### Data to use
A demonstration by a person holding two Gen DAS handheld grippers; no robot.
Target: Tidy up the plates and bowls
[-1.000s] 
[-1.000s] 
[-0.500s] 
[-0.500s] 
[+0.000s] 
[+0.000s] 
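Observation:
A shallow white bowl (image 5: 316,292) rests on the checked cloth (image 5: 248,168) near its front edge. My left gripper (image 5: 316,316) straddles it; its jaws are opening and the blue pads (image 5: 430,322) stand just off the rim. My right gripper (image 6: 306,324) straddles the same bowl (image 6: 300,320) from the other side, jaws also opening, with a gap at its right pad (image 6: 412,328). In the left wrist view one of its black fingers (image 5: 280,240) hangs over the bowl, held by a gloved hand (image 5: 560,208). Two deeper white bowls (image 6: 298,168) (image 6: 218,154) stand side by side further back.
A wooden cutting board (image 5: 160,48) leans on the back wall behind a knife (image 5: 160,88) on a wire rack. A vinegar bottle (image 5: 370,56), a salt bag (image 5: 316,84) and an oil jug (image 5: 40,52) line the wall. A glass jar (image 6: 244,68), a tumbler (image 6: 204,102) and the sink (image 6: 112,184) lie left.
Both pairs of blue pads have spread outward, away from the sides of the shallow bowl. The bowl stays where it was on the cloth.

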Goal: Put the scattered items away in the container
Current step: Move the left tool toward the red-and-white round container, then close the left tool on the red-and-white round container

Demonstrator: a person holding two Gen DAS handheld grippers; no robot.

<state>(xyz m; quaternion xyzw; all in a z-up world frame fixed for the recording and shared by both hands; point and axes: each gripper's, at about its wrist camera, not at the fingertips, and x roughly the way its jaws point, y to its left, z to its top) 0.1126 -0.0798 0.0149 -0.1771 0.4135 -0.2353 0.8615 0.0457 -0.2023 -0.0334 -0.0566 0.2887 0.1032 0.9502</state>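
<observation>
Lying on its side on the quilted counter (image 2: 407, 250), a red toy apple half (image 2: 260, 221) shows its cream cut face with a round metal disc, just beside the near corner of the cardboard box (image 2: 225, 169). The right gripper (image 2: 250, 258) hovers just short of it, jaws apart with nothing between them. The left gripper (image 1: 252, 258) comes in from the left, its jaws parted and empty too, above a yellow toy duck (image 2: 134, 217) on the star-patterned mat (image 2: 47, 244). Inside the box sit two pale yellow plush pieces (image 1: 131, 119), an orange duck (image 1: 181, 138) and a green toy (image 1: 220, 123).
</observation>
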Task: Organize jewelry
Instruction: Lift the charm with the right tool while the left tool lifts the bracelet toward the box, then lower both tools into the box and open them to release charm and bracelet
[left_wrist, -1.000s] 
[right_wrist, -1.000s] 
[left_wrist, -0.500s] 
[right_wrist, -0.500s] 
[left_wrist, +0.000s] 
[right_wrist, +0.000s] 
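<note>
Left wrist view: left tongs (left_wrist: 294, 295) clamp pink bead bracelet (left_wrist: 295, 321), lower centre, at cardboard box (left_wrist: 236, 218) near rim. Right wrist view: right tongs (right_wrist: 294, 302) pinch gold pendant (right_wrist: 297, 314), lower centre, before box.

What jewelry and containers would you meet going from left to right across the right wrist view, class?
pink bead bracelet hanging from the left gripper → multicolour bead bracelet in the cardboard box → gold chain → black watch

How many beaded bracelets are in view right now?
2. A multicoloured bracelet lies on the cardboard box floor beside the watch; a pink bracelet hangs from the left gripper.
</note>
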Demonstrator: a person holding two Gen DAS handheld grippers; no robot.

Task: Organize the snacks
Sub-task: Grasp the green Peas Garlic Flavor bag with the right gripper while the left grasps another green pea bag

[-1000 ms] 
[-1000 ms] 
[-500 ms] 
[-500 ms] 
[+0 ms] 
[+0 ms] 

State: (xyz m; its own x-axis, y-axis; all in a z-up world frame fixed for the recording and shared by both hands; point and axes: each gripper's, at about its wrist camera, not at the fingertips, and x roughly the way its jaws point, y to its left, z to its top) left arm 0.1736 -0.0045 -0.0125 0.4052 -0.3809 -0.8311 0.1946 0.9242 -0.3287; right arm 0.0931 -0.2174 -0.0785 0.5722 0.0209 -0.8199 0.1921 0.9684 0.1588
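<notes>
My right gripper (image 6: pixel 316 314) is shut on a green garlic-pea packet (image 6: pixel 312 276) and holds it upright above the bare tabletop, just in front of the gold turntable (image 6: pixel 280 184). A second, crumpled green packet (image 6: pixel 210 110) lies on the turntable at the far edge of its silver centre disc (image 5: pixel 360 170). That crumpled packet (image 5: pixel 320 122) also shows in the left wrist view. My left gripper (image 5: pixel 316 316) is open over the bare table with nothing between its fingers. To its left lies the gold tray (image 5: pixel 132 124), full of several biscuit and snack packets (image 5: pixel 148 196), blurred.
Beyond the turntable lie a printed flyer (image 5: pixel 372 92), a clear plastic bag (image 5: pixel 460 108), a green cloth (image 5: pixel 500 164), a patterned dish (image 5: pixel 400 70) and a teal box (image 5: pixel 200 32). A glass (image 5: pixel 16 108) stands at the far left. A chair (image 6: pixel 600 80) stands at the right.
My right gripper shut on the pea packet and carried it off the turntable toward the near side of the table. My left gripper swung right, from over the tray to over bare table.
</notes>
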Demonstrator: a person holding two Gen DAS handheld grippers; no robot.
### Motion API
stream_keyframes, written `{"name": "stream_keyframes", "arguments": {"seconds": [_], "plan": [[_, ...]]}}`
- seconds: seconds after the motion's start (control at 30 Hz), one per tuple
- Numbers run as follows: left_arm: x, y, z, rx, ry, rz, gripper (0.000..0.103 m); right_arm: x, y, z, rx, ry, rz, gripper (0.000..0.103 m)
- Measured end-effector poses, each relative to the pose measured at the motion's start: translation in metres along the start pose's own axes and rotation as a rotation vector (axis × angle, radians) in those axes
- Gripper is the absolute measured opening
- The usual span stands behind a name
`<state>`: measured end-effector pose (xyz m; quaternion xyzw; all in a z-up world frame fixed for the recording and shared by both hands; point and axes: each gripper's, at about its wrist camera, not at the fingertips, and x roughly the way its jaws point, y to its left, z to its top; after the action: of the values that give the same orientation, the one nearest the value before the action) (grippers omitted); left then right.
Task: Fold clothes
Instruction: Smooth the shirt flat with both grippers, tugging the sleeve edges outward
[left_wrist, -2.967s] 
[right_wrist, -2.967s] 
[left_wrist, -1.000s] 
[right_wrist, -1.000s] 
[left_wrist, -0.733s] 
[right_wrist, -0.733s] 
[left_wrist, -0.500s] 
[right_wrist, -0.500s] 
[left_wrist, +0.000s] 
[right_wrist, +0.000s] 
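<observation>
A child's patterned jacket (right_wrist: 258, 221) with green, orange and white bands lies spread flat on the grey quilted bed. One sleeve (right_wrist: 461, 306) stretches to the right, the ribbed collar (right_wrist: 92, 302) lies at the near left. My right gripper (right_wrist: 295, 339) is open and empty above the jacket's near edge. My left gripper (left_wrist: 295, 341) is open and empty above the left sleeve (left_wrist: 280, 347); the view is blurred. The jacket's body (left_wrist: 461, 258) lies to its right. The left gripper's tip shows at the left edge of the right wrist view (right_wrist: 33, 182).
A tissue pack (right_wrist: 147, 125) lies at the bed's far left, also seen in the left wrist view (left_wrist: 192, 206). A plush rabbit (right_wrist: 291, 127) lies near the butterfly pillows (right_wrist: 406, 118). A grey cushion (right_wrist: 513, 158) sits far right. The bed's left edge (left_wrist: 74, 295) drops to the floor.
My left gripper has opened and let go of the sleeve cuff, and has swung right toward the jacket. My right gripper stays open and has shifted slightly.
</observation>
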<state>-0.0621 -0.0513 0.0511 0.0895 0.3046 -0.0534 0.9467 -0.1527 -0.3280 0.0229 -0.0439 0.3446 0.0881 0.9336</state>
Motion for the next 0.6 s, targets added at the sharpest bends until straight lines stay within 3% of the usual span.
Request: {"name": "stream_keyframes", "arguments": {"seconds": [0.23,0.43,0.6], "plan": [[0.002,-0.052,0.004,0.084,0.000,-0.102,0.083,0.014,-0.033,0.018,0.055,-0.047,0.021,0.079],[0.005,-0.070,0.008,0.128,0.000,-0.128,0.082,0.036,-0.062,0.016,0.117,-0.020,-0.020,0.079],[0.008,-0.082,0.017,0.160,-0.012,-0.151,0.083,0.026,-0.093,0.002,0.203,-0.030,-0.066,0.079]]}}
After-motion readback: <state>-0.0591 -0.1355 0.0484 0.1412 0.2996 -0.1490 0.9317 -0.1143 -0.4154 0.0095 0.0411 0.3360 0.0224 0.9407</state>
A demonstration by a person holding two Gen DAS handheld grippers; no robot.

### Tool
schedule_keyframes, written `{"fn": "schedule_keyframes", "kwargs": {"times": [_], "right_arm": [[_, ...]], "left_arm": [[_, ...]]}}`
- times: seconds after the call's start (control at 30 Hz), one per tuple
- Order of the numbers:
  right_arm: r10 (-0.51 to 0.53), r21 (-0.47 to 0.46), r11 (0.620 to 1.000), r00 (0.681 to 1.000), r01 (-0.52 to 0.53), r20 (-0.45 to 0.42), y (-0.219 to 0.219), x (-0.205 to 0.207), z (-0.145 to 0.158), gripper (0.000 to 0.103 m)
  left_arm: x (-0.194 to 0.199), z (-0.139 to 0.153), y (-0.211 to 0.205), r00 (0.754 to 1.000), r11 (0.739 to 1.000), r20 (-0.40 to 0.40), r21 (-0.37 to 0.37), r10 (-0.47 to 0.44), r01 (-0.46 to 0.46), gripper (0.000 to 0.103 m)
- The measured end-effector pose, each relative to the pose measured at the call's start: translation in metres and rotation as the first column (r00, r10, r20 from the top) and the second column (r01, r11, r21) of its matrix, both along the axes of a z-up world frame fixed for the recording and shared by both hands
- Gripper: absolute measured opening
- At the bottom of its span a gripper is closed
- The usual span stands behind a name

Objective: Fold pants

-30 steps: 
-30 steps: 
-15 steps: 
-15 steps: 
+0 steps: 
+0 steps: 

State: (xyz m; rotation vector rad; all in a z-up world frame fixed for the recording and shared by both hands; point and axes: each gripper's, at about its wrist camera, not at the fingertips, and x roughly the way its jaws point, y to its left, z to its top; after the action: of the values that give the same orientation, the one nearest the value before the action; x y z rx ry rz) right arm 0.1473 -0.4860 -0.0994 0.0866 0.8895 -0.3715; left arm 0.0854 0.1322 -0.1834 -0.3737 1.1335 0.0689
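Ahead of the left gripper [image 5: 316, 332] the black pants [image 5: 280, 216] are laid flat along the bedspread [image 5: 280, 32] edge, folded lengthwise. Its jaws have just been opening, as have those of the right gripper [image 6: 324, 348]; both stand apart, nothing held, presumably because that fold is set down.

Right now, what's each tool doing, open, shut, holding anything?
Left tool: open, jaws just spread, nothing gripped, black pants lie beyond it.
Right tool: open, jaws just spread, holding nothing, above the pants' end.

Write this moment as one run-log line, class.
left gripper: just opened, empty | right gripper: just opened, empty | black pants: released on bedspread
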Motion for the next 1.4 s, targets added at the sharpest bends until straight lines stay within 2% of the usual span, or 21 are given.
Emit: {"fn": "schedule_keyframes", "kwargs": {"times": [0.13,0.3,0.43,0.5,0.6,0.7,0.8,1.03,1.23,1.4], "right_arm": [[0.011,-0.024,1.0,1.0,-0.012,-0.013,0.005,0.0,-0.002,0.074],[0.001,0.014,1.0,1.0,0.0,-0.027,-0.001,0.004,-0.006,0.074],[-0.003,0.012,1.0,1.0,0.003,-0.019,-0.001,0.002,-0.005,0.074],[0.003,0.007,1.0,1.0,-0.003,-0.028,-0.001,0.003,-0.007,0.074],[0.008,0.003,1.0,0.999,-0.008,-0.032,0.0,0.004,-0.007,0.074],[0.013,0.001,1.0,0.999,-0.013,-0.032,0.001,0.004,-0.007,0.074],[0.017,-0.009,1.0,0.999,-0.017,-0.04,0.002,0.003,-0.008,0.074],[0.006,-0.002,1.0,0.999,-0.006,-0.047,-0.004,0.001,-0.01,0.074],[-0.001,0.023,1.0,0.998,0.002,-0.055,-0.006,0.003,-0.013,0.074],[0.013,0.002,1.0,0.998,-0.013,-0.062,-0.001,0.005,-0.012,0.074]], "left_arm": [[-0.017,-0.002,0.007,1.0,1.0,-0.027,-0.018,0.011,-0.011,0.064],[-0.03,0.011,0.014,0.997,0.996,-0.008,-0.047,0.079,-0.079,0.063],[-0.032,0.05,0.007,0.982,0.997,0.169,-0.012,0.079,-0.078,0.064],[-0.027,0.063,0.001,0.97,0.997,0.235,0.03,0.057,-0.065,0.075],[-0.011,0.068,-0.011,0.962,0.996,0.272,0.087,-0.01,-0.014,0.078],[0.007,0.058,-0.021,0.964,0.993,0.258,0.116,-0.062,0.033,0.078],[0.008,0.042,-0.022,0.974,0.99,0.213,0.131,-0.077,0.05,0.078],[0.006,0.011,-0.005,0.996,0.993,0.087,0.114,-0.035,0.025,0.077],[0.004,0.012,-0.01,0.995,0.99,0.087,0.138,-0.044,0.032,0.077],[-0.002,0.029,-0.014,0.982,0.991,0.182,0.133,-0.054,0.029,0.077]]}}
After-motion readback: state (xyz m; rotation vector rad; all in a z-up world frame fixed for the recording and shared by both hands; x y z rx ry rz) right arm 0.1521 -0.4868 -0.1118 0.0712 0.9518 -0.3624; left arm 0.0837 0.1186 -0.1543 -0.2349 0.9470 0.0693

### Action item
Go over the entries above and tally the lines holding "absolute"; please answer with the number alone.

### Result of this exercise
2